## Data
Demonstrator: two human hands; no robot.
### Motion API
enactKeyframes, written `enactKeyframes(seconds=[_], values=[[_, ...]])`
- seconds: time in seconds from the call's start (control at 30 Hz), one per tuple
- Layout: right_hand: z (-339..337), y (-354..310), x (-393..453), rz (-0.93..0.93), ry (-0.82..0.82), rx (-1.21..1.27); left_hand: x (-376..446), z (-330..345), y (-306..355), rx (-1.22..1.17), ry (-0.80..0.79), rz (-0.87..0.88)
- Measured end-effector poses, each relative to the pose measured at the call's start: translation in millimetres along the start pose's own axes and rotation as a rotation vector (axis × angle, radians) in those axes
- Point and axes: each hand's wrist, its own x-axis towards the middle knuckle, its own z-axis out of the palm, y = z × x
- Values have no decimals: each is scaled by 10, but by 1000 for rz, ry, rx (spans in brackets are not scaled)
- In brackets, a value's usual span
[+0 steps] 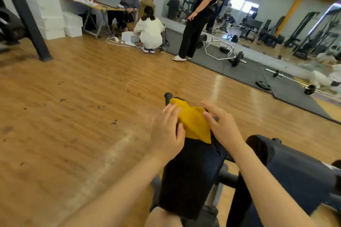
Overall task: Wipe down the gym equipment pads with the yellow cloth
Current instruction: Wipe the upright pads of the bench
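Head view: soft yellow wiping cloth [191, 120] lies draped over the far end of a long black padded roller [190, 171] on the gym machine, right by the small black end cap [168, 96]. Left hand [166, 134] rests on the pad's left side w/ fingers laid straight, tips touching the cloth's left edge. Right hand [221, 125] sits on the right side, fingers spread and relaxed, tips at the cloth's right edge; can't tell if they press or just hover. Neither hand pinches it.

Progress, as a guess: wiping looks mid-way at best. Cloth covers only the far part of this pad; near stretch is bare, no visible wet or dry marks to say what's been done. Second dark blue padded roller [287, 167] to the right has no cloth on it, so prob. left to do.

Around: wood-plank floor [73, 107], dark rubber mat [230, 68] w/ a chrome hex bar [219, 49] and barbell [287, 77], wall mirror [267, 14], black steel frame leg [27, 18] far left. Standing person in black [199, 16], crouching person in white [149, 31] and a seated one at a folding table [92, 5], all well apart. Nothing blocks the pads; metal crossbar between rollers may snag the cloth.
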Motion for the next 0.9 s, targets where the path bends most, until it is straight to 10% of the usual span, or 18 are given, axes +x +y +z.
enactKeyframes(seconds=[0.27, 0.47, 0.9], values=[[-16, 296, 18, 264, 260, -45, 527, 406, 387, 512, -376, -103], [189, 309, -2, 298, 258, -118, 145, 371, -65, 14, 39, -82], [419, 317, -43, 60, 421, -572, -123, 459, -279, -432, -92, -505]])
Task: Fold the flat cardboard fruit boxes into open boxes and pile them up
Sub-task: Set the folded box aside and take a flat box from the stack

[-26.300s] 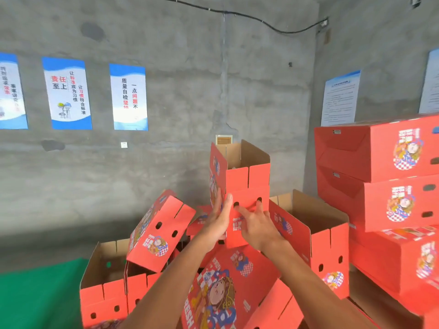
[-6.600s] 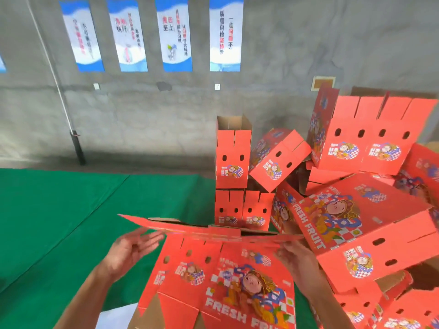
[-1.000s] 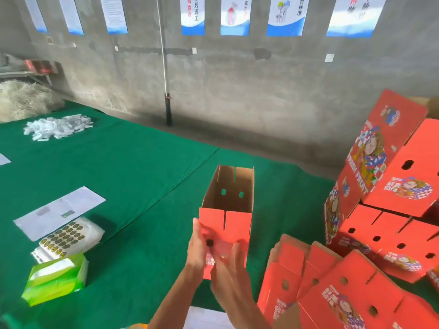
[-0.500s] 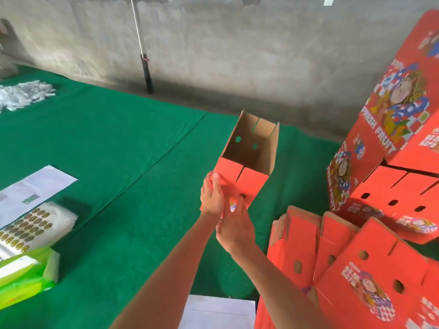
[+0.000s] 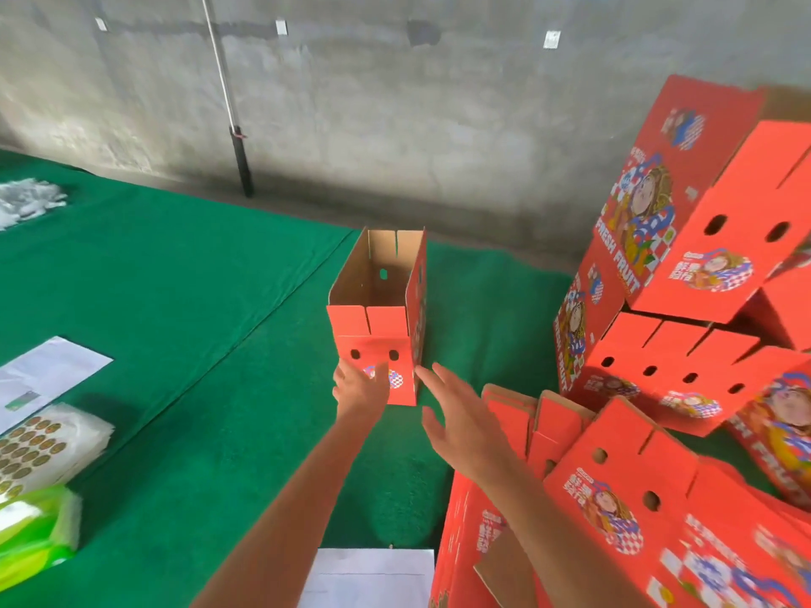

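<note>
I am seeing a folded red box (image 5: 381, 326) standing upright, open end up, on the green mat (image 5: 175, 300), straight ahead of both sets of fingers. The left hand (image 5: 359, 390) is reaching to the box's near end panel, low down beneath its two round holes; its fingers (image 5: 346, 376) are lying fairly straight against the printed cardboard, and I cannot tell whether the thumb is hooking the bottom edge. The right hand (image 5: 461, 425) is hovering just right of the box's near corner, fingers spread and relaxed, holding nothing, with the fingertips close to the corner but apparently apart from it. Right of the right fingers, a heap of finished red boxes (image 5: 684, 300) is leaning against itself, and more boxes (image 5: 614, 511) are lying below the right forearm. Far left of the left fingers, a sheet of round stickers (image 5: 39, 449), a green packet (image 5: 30, 533) and a white paper (image 5: 44, 375) are lying on the mat.
</note>
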Motion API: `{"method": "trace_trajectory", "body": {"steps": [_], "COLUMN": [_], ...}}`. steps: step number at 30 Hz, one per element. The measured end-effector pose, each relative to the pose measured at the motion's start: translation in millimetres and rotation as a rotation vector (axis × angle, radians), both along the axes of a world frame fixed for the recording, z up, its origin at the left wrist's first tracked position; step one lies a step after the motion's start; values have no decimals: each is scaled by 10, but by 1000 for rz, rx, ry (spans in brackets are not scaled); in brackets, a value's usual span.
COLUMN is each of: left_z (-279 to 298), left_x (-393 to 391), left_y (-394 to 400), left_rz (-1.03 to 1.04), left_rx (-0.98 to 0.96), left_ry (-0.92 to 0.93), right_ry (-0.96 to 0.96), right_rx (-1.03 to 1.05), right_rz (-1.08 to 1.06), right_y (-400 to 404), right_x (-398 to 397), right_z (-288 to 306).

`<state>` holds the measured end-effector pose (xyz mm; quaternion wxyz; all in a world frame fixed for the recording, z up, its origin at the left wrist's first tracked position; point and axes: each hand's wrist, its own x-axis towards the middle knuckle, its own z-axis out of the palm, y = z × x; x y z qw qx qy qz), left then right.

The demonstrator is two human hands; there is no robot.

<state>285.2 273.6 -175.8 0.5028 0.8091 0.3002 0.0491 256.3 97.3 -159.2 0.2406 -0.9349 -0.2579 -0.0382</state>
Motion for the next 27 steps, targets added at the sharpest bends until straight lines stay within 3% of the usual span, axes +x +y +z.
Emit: {"method": "trace_trajectory", "body": {"steps": [4, 7, 11, 14, 18, 23, 27], "left_z": [264, 345, 231, 59, -105, -222, -97], "left_x": [-521, -873, -1279, -1517, -1675, -1827, -1880], "left_y": [-652, -1119, -1735, -2047, -2230, -2262, -2320], "left_rz": [-228, -414, -597, -715, -675, -833, -871], "left_rx": [56, 77, 159, 234, 549, 833, 840], "left_ry": [-245, -289, -147, -141, -120, 154, 245], "right_ry": [-33, -52, -27, 42, 164, 308, 455], "right_rx": [-7, 70, 118, 78, -70, -155, -159], "right_rz": [-56, -83, -249, -346, -423, -676, -914], "right_y": [-537, -1008, -1722, -2271, -2800, -3212, -3480], "right_x": [-388, -739, -1267, -1619, -2014, -2454, -2681], "right_z": [206, 262, 157, -29, -293, -454, -522]}}
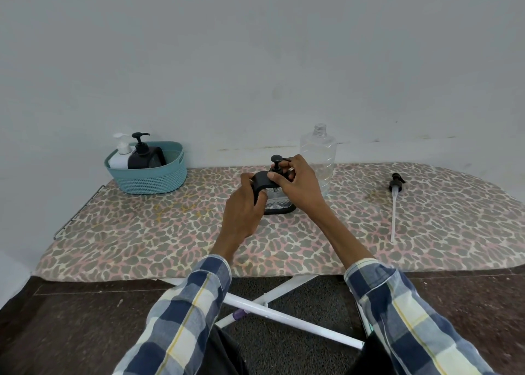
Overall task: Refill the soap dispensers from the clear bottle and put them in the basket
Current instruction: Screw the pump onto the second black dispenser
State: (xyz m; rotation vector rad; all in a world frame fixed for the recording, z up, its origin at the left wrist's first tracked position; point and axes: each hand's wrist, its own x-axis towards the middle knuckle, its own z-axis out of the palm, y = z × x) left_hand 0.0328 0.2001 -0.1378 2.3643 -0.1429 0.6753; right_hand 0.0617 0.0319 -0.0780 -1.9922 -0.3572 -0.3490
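Observation:
A black-framed soap dispenser (277, 204) stands on the ironing board (170, 232) in the middle. My left hand (244, 204) grips its black handle on the left side. My right hand (295, 181) pinches the black pump head (277, 160) at the dispenser's top. Right behind it stands the clear bottle (319, 153), uncapped and looking empty. At the back left, a teal basket (153, 175) holds a white dispenser (120, 154) and a black dispenser (142, 153).
A loose black pump with a long clear tube (395, 201) lies on the board to the right. A pale wall rises right behind the board. White board legs (284, 318) cross over the dark floor below my sleeves.

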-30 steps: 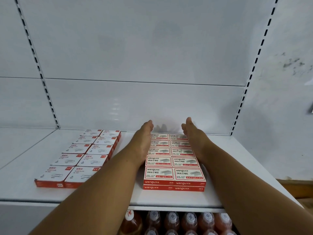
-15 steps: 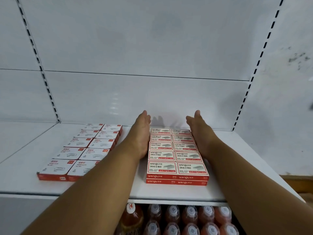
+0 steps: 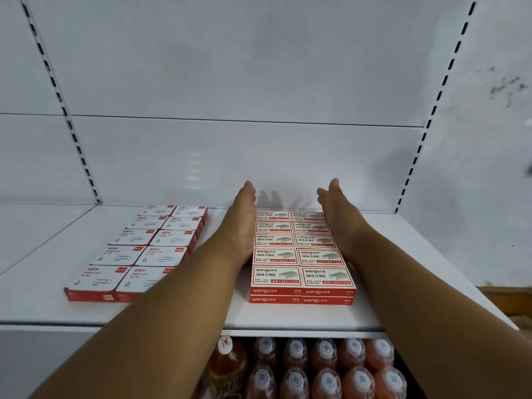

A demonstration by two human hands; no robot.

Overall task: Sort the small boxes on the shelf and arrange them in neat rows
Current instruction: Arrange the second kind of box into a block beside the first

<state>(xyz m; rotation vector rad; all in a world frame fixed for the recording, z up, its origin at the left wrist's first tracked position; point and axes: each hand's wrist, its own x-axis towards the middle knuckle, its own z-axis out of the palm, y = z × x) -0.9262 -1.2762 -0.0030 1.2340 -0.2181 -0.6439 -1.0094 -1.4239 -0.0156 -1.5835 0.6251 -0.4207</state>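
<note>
Two blocks of small red-and-white boxes lie on the white shelf [image 3: 288, 315]. The staple boxes [image 3: 302, 256] form two columns of several rows, stacked two high. My left hand [image 3: 241, 223] lies flat with straight fingers along the block's left side. My right hand [image 3: 338, 217] lies the same way along its right side, palm facing in. Both hands flank the rear rows and hold nothing. The paper clip boxes [image 3: 144, 250] sit in two columns further left; my left forearm covers their near right corner.
A white back panel [image 3: 259, 156] with slotted uprights [image 3: 414, 156] closes the shelf behind the boxes. Bare shelf lies left of the paper clip boxes and right of the staple boxes. Bottles with orange drink [image 3: 322, 367] fill the level below the shelf edge.
Both hands stay flat along the sides of the staple box block and have spread slightly apart at the fingertips. The camera has tilted, so the shelf sits a little lower in view.
</note>
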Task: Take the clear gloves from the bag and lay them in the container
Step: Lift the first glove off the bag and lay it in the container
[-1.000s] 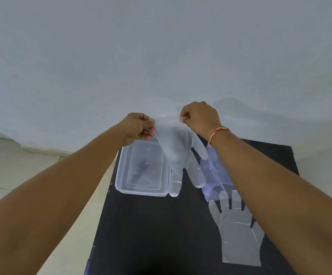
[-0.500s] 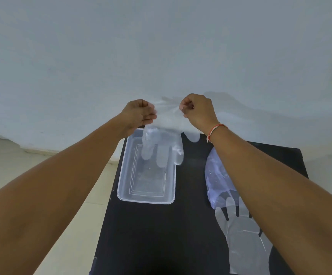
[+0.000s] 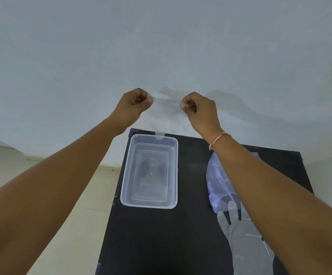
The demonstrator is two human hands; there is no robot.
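Observation:
My left hand (image 3: 135, 103) and my right hand (image 3: 198, 108) each pinch one corner of a clear glove's cuff (image 3: 166, 102), stretched between them high above the table's far edge. The glove (image 3: 161, 124) hangs down, faint against the pale wall, and one fingertip reaches the far rim of the container. The clear rectangular container (image 3: 126, 175) stands on the black table (image 3: 191, 235), below and between my hands. A bluish plastic bag (image 3: 215, 179) lies to its right, partly under my right forearm. A second clear glove (image 3: 244, 241) lies flat near the front right.
The black table is narrow; its left edge drops to a pale tiled floor (image 3: 93, 195). A plain pale wall (image 3: 161, 46) rises right behind the table's far edge.
Both hands have risen and moved apart, lifting the glove from in front of the container to high over its far rim. The view has tilted, so the table sits lower.

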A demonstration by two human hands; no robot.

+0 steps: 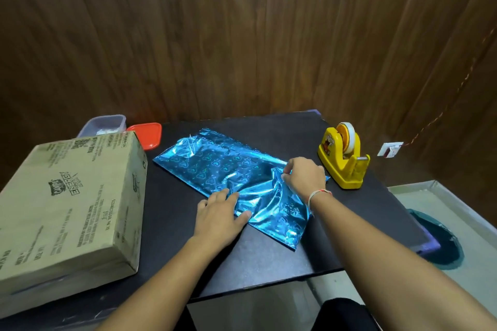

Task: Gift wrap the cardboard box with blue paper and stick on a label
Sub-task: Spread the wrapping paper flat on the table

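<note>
A folded sheet of shiny blue wrapping paper [215, 164] with a heart pattern lies in the middle of the black table [269, 255]. My left hand [219, 216] presses flat on its near left edge, fingers straight. My right hand [304, 176] pinches a lifted fold of the paper at its right end. The brown cardboard box [70, 204], printed with black text, rests on the table's left side, apart from the paper. No label is in sight.
A yellow tape dispenser [343, 158] stands at the table's right, close to my right hand. Behind the box sit a clear plastic container [105, 125] and its red lid [146, 134]. Wooden wall panels rise behind; the table's right edge drops to the floor.
</note>
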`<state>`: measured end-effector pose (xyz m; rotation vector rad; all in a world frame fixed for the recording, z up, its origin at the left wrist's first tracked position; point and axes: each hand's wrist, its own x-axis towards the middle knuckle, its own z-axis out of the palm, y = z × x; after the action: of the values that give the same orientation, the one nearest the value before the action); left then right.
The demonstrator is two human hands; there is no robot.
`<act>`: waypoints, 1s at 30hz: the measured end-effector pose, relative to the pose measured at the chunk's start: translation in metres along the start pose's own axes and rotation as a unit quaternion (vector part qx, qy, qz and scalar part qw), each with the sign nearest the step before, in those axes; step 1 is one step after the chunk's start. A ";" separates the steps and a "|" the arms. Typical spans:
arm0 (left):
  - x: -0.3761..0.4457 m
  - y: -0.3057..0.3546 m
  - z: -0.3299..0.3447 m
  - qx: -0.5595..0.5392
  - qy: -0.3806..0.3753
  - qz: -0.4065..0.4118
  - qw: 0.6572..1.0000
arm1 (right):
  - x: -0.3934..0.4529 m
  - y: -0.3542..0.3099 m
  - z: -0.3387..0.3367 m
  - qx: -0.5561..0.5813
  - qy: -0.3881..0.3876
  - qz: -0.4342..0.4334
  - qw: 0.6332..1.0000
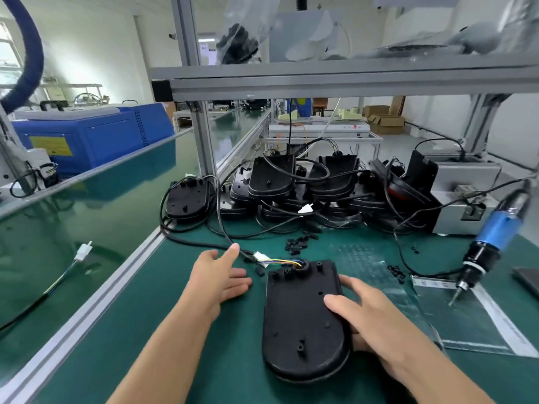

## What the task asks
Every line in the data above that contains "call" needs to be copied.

## Output below
- seconds: time in seconds from the call's start (control at 30 Hz), one per tuple
- Measured end-effector poses, each relative to the pose measured at the call's start: translation in millimetres along the start pose's own axes and rotation as a rotation vector (axis × angle, radians) in those axes

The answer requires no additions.